Simple and efficient symbolic regression

These details have not been verified by PyPI

Project links

Homepage

Project description

PySR.jl

Symbolic regression built on Julia, and interfaced by Python. Uses regularized evolution, simulated annealing, and gradient-free optimization.

Symbolic regression is a very interpretable machine learning algorithm for low-dimensional problems: these tools search equation space to find algebraic relations that approximate a dataset.

One can also extend these approaches to higher-dimensional spaces by using a neural network as proxy, as explained in https://arxiv.org/abs/2006.11287, where we apply it to N-body problems. Here, one essentially uses symbolic regression to convert a neural net to an analytic equation. Thus, these tools simultaneously present an explicit and powerful way to interpret deep models.

Backstory:

Previously, we have used eureqa, which is a very efficient and user-friendly tool. However, eureqa is GUI-only, doesn't allow for user-defined operators, has no distributed capabilities, and has become proprietary (and recently been merged into an online service). Thus, the goal of this package is to have an open-source symbolic regression tool as efficient as eureqa, while also exposing a configurable python interface.

Installation

PySR uses both Julia and Python, so you need to have both installed.
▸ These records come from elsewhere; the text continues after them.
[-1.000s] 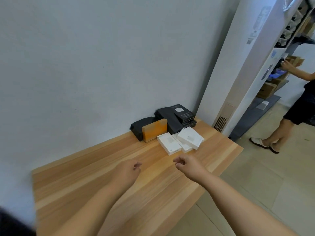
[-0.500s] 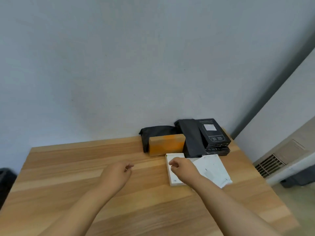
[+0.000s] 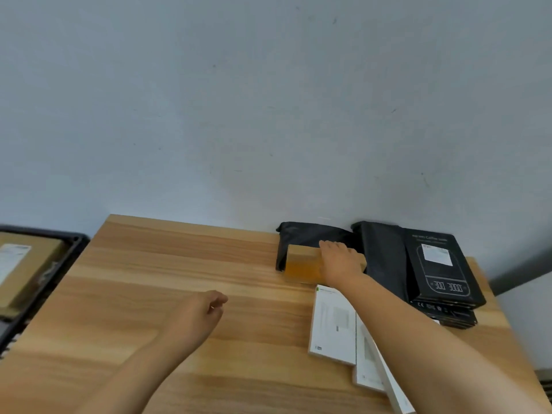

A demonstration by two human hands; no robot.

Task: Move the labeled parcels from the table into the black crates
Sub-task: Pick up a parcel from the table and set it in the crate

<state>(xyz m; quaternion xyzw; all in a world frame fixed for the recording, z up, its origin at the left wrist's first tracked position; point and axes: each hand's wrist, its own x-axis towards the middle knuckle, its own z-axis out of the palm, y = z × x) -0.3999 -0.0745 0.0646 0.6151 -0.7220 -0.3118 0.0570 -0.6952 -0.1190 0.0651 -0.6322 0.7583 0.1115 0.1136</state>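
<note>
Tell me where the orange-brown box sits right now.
In the head view the orange-brown box stands right of centre near the wall, against a black bag, beyond the white boxes, with the right hand on top.

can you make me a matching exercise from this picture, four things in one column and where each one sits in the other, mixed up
Things:
1. brown box
2. white boxes
3. black crate
4. black scale box

Places:
A. far left, beside the table
B. near right, partly under the right forearm
C. under the right hand, against a black bag
D. far right, on top of a stack by the wall

Pairs: 1-C, 2-B, 3-A, 4-D
</note>
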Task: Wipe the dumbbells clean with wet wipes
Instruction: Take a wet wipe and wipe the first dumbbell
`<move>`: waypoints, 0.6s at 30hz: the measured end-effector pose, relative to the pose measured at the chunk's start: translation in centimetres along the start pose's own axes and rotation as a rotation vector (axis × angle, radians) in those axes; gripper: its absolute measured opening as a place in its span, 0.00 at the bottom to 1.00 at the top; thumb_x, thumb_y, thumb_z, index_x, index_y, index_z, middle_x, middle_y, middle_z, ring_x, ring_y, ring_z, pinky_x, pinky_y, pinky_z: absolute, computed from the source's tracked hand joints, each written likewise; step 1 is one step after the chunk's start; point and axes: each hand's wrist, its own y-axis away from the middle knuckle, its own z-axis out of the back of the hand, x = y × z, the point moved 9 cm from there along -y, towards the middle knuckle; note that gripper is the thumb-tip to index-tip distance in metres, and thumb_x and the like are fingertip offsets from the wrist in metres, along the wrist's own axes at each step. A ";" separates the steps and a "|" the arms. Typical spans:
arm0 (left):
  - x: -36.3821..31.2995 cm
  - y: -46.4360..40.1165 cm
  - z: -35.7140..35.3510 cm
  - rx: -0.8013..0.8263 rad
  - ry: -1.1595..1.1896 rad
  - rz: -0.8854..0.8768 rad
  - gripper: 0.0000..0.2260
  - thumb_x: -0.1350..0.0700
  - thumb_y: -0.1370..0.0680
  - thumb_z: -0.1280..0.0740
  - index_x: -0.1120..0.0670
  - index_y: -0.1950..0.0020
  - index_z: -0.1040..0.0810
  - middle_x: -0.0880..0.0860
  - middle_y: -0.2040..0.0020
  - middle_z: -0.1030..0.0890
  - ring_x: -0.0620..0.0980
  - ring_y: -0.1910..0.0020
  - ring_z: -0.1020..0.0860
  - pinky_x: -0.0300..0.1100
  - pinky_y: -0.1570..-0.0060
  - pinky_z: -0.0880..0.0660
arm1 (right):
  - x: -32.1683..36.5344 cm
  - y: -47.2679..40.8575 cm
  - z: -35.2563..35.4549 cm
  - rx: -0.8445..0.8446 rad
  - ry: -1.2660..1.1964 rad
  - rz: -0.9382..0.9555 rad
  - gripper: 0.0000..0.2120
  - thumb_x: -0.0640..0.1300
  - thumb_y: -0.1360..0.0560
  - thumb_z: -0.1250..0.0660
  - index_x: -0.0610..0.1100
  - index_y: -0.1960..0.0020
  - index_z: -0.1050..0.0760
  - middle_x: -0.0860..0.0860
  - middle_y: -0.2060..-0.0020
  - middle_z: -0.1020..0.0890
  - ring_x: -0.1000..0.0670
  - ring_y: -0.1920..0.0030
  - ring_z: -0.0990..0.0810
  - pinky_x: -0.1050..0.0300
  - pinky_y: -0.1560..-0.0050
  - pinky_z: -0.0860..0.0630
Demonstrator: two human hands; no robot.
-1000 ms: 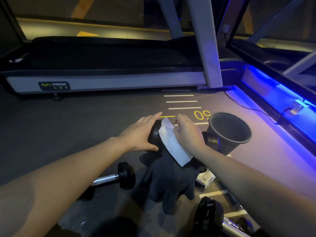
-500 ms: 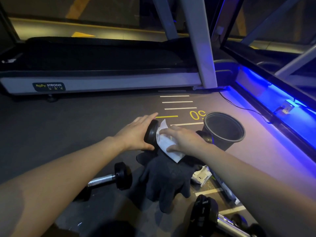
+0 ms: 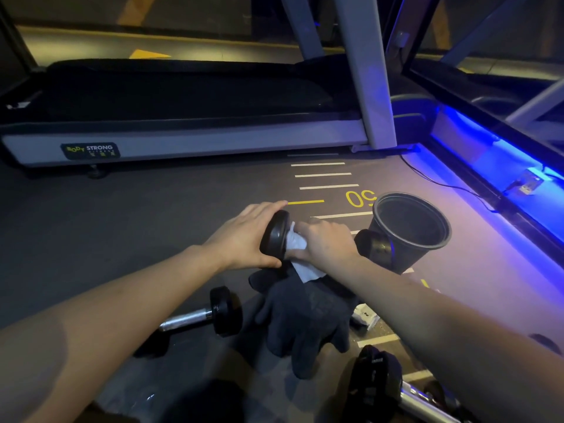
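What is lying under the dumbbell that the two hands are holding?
Dark knitted gloves lie below the held black dumbbell, with the white wet wipe hanging onto them. The floor beneath the gloves is covered.

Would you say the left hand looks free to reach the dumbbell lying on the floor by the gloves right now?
Probably not at once: the left hand grips the end of the dumbbell being wiped. The floor dumbbell lies below the left forearm with nothing over it, so once that hand lets go the way looks open.
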 end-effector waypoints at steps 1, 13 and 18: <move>0.0 0.0 0.0 0.001 -0.002 0.001 0.53 0.39 0.35 0.22 0.44 0.18 0.49 0.44 0.22 0.38 0.47 0.24 0.41 0.46 0.29 0.33 | -0.4 -0.1 -0.1 0.015 -0.026 -0.024 0.32 0.74 0.33 0.35 0.54 0.38 0.26 0.49 0.47 0.20 0.44 0.44 0.20 0.51 0.56 0.32; -0.4 0.1 0.1 0.018 0.002 0.001 0.54 0.40 0.35 0.21 0.46 0.18 0.49 0.45 0.22 0.39 0.48 0.23 0.41 0.46 0.28 0.35 | 0.1 1.7 0.3 0.191 -0.187 0.372 0.36 0.48 0.35 0.21 0.58 0.31 0.32 0.56 0.35 0.32 0.46 0.39 0.24 0.47 0.45 0.25; -0.2 0.1 0.2 0.003 0.014 -0.002 0.53 0.40 0.35 0.21 0.46 0.18 0.48 0.45 0.22 0.38 0.48 0.24 0.41 0.46 0.29 0.35 | 0.9 1.1 0.5 0.087 -0.018 0.291 0.29 0.49 0.26 0.29 0.49 0.29 0.37 0.46 0.41 0.22 0.40 0.42 0.22 0.51 0.53 0.32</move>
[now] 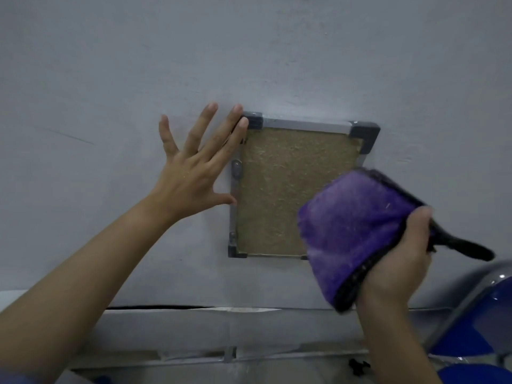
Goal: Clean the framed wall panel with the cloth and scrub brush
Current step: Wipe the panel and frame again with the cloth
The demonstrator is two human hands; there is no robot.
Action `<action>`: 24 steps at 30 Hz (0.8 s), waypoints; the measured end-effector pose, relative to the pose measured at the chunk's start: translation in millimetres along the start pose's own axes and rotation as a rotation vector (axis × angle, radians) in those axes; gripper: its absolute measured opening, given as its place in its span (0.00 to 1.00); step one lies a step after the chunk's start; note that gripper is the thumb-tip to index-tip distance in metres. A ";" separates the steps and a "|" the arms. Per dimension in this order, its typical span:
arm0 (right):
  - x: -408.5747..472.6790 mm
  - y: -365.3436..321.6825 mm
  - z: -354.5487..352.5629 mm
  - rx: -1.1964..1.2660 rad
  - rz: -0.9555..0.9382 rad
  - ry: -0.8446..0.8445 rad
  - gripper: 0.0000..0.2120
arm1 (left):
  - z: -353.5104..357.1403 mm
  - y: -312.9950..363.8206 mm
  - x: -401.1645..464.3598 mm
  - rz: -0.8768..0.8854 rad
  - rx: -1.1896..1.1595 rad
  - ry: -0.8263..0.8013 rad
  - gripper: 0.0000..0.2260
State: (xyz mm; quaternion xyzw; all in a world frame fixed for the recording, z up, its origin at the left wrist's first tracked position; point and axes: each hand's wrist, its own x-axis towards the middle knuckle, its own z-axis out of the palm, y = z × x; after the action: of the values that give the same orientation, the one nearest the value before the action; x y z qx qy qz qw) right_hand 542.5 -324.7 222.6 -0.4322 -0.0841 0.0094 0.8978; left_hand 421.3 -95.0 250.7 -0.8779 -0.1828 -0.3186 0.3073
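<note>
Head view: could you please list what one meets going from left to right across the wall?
Left hand → framed panel → purple cloth → right hand → black brush handle → blue chair.

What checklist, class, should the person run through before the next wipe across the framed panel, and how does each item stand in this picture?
1. Left hand steadies the frame: ok. Its fingers are spread and straight, fingertips at the top left corner piece of the framed wall panel.
2. Right hand holds both tools: ok. It grips the purple cloth and the black scrub brush together.
3. Cloth touches the panel: cannot tell. It overlaps the lower right corner, but contact is not visible.
4. Panel surface free to wipe: ok. The brown centre is uncovered.
5. Frame sits firmly on the wall: cannot tell.
6. Blue chair beside the right arm: not ok, it stands close to the elbow's path.
</note>
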 end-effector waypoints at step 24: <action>38.8 174.4 -34.3 -1.237 -1.406 -0.996 0.30 | 7.8 -1.5 3.5 -0.017 -0.014 0.002 0.61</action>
State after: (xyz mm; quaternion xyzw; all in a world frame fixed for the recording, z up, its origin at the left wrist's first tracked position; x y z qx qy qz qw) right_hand 596.0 -238.6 71.5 -0.6155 -0.6636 -0.3805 0.1898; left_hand 426.5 -88.3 249.0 -0.8781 -0.1880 -0.3233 0.2986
Install Julia - see downloads, and then instructions for mac and linux. Then, at the command line, install the Optim and SpecialFunctions packages via:

julia -e 'import Pkg; Pkg.add("Optim"); Pkg.add("SpecialFunctions")'

For python, you need to have Python 3, numpy, sympy, and pandas installed.

You can install this package from PyPI with:

pip install pysr

Quickstart

import numpy as np
from pysr import pysr

# Dataset
X = 2*np.random.randn(100, 5)
y = 2*np.cos(X[:, 3]) + X[:, 0]**2 - 2

# Learn equations
equations = pysr(X, y, niterations=5,
            binary_operators=["plus", "mult"],
            unary_operators=["cos", "exp", "sin"])

...

print(equations)

which gives:

   Complexity       MSE                                                Equation
0           5  1.947431                          plus(-1.7420927, mult(x0, x0))
1           8  0.486858           plus(-1.8710494, plus(cos(x3), mult(x0, x0)))
2          11  0.000000  plus(plus(mult(x0, x0), cos(x3)), plus(-2.0, cos(x3)))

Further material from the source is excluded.